Covid Regulations Side Effects

«If you’ve ever wondered whether you would have complied during 1930s Germany, now you know.»
Unknown

Germany might be light on the Covid lockdowns, but they are still there. And recently, they have gotten worse. But apparently, there are ways to profit from it (would be strange if there weren’t).

(And yeah, the following sounds like bitching, but there is a point to it.)

Turns out, my local supermarket, well, one of my local supermarkets, decided to adhere to a 170 person limit, probably based on their area. 170. That’s a lot. And no, they don’t consider that some areas might be … in higher demand than others.

And they do so by trying to force customers to use shopping carts. Prior to this regulation, they also had plastic baskets. They removed those. Usually that meant they were all at the checkout. This time, there were none. They were simply removed.

Now, using shopping carts to count customers seems like a logical idea. Customer numbers keep track of themselves. If there are 170 shopping carts, and if shopping carts have to be used, then when there are no more shopping carts available, customers cannot enter, thus elegantly keeping the 170 customers limit.

Yeah, but why shopping carts? Why not use those plastic baskets? You don’t even have to use all of them, just take 70 of them, or even 50. They had — roughly — 120 of them available prior to this lockdown.

Might it have something to do with the — likely although untested — effect that customers buy more when they use a shopping cart than when they use a much smaller plastic basket?

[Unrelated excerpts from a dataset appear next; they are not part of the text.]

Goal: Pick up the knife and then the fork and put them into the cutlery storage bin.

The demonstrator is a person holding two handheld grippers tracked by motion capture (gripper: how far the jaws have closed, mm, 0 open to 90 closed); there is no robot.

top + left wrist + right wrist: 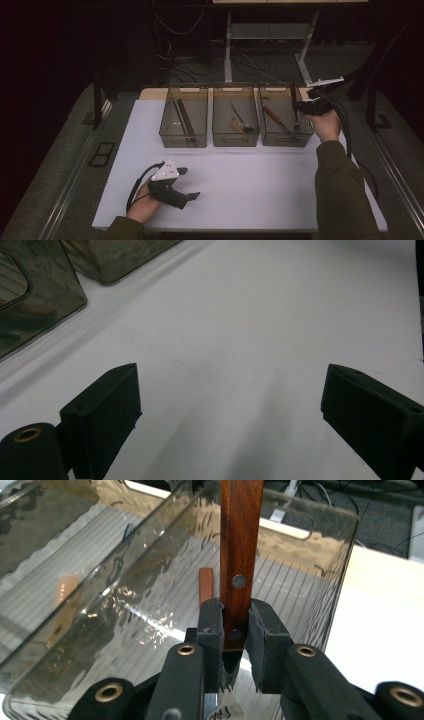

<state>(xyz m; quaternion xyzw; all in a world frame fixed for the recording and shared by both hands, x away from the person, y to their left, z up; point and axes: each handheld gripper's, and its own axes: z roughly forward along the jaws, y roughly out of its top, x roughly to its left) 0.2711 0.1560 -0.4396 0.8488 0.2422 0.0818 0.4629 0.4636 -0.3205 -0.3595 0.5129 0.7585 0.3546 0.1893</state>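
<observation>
Right gripper view: right tongs (235, 630) clamped on a riveted, dark brown wooden utensil handle (241, 540), held upright above the right-hand clear ribbed plastic bin (320, 545). Left tongs (187, 182) gape apart, holding nothing, low over the white bench (250, 180).

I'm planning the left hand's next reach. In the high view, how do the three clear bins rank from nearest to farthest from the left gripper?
From the left gripper, near the table's front left:
1. Left bin, just beyond it.
2. Middle bin, farther right.
3. Right bin, far right, where the right gripper holds a wooden-handled utensil.
</observation>
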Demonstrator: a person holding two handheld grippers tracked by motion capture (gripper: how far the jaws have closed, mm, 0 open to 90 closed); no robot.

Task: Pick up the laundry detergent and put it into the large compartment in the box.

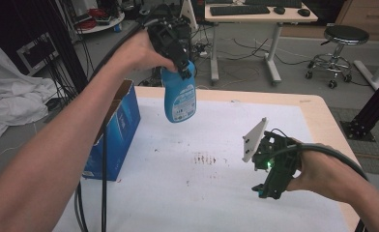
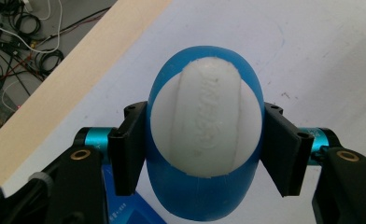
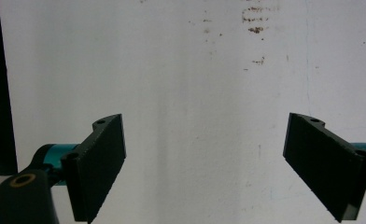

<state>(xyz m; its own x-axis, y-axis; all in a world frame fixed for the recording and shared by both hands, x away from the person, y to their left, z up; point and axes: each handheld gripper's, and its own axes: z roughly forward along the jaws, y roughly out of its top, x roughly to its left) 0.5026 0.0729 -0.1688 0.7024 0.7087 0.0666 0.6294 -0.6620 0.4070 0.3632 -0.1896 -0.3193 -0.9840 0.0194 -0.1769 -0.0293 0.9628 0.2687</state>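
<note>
A blue plastic bottle with a printed label hangs in the air above the far left of the white sheet. My left gripper is shut on its top, jaws pointing down. In the left gripper view the two black jaws press on either side of the bottle, whose white oval cap faces the camera; my left gripper holds it well above the sheet. My right gripper stands open low over the right side of the sheet. In the right gripper view, that gripper has nothing between its wide-set jaws.
A blue cardboard box stands open at the table's left edge. Brown stains mark the middle of the sheet. Behind the table are a desk with a keyboard and a round stool. Cables trail off the left side.
</note>
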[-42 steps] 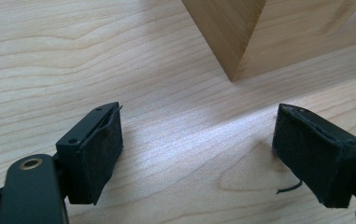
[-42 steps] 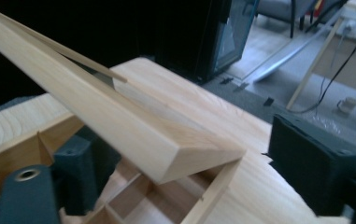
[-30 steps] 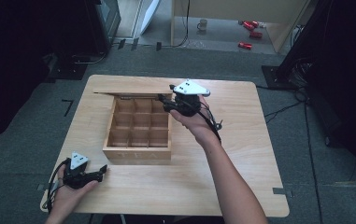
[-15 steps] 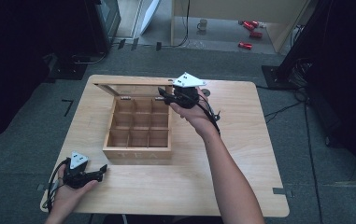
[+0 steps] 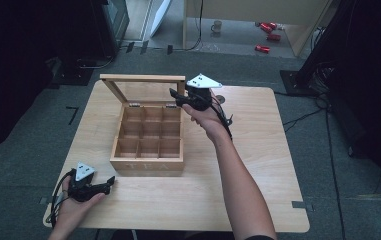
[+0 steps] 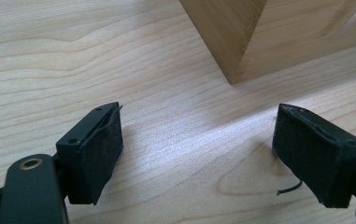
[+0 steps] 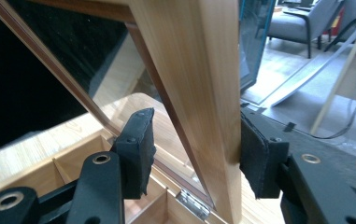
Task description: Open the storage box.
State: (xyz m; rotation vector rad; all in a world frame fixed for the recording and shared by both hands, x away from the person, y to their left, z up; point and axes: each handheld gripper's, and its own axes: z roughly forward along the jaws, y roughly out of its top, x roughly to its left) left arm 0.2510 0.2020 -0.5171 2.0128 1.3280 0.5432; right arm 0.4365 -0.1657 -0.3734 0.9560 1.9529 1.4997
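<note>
A pale wooden table (image 5: pixel 258 165) with rounded corners carries a wooden tea box (image 5: pixel 148 150) left of its middle. The box is divided into small compartments, and its glazed lid (image 5: pixel 145 87) stands raised at the far side. At the near left corner, a hand rests the left gripper (image 5: pixel 100 187) on the tabletop, just short of the box.

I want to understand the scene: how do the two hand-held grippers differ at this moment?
The left hand-held gripper lies low at the table's near corner, while the right hand-held gripper is raised at the tea box's lid. The left's jaws stand wide with bare table between them; the right's straddle the lid's wooden side frame, one pad touching it. Both have black jaws and a grey plate.
</note>
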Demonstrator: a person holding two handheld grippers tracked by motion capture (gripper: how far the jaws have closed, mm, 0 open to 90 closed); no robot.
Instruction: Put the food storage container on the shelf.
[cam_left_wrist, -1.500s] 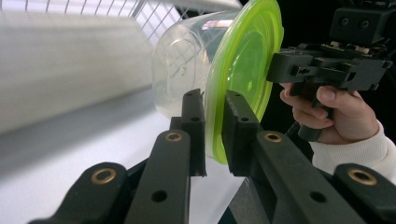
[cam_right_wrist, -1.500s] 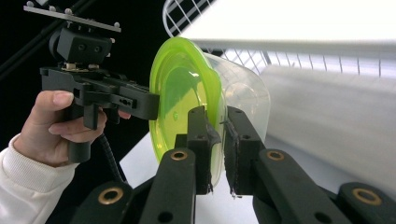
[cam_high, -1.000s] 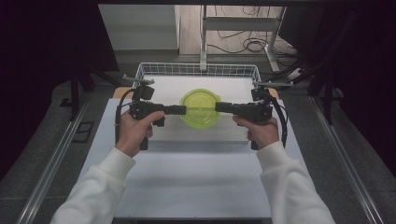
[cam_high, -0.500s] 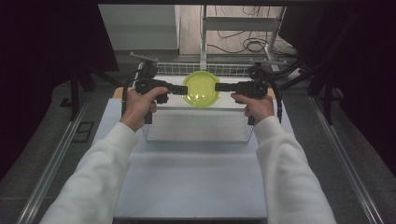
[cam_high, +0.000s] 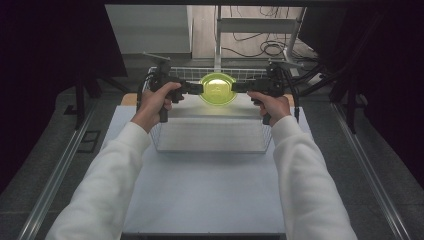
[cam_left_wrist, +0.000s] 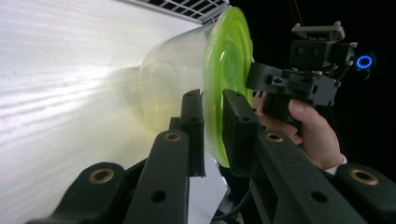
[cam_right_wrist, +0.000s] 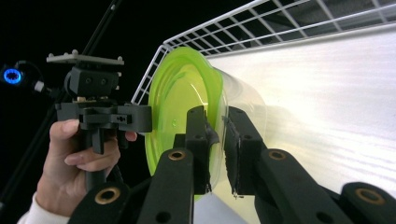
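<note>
A clear round container with a lime-green lid hangs in the air over the far end of a wire basket. My left gripper is shut on the lid's rim from the left, and my right gripper is shut on the rim from the right. In the left gripper view the jaws pinch the green edge, with the clear body to their left. In the right gripper view the jaws clamp the rim where lid meets body.
The basket has a white liner and sits at the far half of a pale table. Cables and a metal stand lie beyond the basket. Dark curtains flank both sides.
Both grippers have carried the container away from the person and upward, from over the basket's middle to above its far rim. The arms have stretched out further.
</note>
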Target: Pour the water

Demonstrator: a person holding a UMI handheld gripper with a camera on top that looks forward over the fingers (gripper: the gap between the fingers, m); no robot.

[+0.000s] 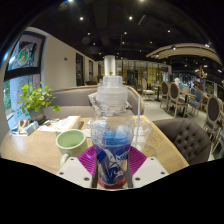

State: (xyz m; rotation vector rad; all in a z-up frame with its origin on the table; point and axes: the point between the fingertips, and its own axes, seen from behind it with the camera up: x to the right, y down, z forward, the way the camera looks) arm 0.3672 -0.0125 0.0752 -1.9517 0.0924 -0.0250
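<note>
The gripper pinches the clear plastic water bottle at its labelled waist; thin, slippery walls likely flex. A green cup sits just left of the bottle.

Only 1 view is given: a wide-angle camera riding on the gripper, facing forward along its 2 fingers. It sits very near the clear bottle, low over the desk, with a café room stretching beyond.
</note>
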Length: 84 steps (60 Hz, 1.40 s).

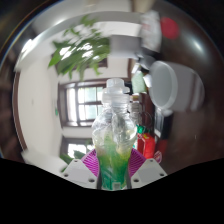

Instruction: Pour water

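Note:
A clear plastic bottle with a white cap and a green tint in its lower part stands upright between my fingers. My gripper is shut on it, the purple pads pressing its lower body from both sides. The bottle is lifted, with the room showing behind it. Its base is hidden below the fingers.
A leafy green plant hangs at the upper left. A white rounded object sits to the right, with something red just right of the bottle. Windows and a white wall lie beyond.

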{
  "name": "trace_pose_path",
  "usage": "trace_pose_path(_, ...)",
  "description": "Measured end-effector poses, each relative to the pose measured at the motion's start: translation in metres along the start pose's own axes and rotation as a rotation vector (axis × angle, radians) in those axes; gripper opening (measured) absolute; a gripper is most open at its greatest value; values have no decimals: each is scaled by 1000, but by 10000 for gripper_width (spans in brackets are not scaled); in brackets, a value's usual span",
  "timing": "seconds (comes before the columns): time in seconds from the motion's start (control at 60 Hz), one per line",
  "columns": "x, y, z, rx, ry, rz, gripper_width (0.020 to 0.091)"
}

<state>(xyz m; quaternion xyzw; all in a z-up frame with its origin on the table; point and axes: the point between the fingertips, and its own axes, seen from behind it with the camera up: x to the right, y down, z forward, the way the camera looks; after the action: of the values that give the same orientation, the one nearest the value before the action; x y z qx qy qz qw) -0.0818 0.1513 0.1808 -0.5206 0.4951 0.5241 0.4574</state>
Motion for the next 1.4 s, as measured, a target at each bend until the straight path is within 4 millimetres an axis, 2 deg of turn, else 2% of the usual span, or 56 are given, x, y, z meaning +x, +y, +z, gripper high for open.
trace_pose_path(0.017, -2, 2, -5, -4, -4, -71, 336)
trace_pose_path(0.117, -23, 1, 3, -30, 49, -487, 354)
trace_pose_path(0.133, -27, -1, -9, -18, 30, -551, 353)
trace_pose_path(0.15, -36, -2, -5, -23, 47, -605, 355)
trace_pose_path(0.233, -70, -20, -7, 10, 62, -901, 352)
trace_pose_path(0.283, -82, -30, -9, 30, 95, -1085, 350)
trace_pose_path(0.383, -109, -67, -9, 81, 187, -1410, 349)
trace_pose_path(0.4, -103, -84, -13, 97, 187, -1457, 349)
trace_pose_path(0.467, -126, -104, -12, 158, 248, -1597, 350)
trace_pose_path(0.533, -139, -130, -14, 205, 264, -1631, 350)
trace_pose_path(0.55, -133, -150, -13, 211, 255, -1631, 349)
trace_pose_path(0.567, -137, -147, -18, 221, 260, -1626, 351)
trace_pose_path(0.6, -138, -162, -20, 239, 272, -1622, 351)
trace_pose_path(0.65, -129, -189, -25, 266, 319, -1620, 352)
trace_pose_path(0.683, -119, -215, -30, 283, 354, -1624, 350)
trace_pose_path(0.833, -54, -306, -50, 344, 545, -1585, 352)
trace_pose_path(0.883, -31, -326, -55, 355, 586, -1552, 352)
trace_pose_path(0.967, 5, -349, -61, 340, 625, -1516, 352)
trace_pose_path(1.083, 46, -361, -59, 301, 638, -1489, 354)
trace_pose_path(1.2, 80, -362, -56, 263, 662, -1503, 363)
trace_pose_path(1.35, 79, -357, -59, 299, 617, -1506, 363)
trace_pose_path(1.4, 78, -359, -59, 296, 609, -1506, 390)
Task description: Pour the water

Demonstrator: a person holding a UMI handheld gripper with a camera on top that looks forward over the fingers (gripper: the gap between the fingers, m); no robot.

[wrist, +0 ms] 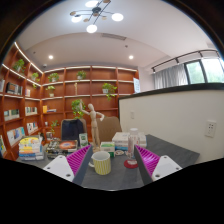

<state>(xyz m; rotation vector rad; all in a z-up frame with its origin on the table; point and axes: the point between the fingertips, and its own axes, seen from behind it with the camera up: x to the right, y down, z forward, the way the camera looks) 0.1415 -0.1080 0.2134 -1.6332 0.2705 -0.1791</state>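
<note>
A pale yellow mug (101, 162) with a handle on its left stands on the grey table (118, 176), between my fingers and nearer the left one. A clear bottle (130, 146) stands upright on a red coaster (131, 161), a little beyond the mug and nearer the right finger. My gripper (109, 166) is open, its magenta pads (66, 162) wide apart on either side of both objects. Neither finger touches anything.
Beyond the bottle sit small boxes (122, 142) and a wooden mannequin figure (93, 124). Books and clutter (32, 148) lie at the table's left. Wooden shelves (80, 90) line the far wall; a white partition (185, 118) rises on the right.
</note>
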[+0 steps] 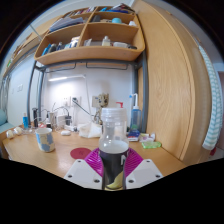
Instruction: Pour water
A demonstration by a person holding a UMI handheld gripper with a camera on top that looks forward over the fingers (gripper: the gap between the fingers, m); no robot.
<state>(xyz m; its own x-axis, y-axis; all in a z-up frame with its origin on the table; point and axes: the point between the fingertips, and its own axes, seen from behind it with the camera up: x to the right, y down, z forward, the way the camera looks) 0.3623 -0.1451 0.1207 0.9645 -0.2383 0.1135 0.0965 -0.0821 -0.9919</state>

I mean, that basket is roughly 1/6th of the size of a shopping cart. Might this be *the* or at least *one*, perhaps even *one major* reason?

And frankly, that’s the dangerous thing about these regulations. About the government interfering into our lives. It’s not just that they interfere with our basic liberties. It’s that they get others to support these measures, because they profit from them.

And no, I don’t think the managers of the supermarket thought this far. They see an easy way to measure customer numbers. And yeah, perhaps they even see higher profits by using much larger shopping carts instead of shopping baskets.

But in the end, they are supporting … very questionable solutions to an existing but hugely overestimated problem.

BTW, the reason why I *always* use shopping baskets is because I *walk*. I don’t own a car. I don’t want to own a car. And giving that I carry what I buy — usually 1-4 km — I need to know how heavy it is. How much space it takes. A shopping basket fits into my backpack, a shopping cart does not. Which is the reason why when the cashier told me: “Please use a shopping cart next time.” I answered with “I’ll shop somewhere else next time.”

Because frankly, if you act this way, then “Go fuck yourselves.”

And yeah, nobody wants grandma to die (save useless nephew Eric), but this thing is going out of control. It all stands and falls with how seriously you see Covid-19 as a disease. Nothing else, just who dies, and how many of them die. And after almost a year — it’s people who are very old, very weak (esp. regarding respiratory diseases). And no, this doesn’t mean it’s okay that they die. It just means *they* should be protected, and let the rest of us just *get on with our fucking lives*. We really don’t need some care-ethic obsessed politicians with delusions of being saviors.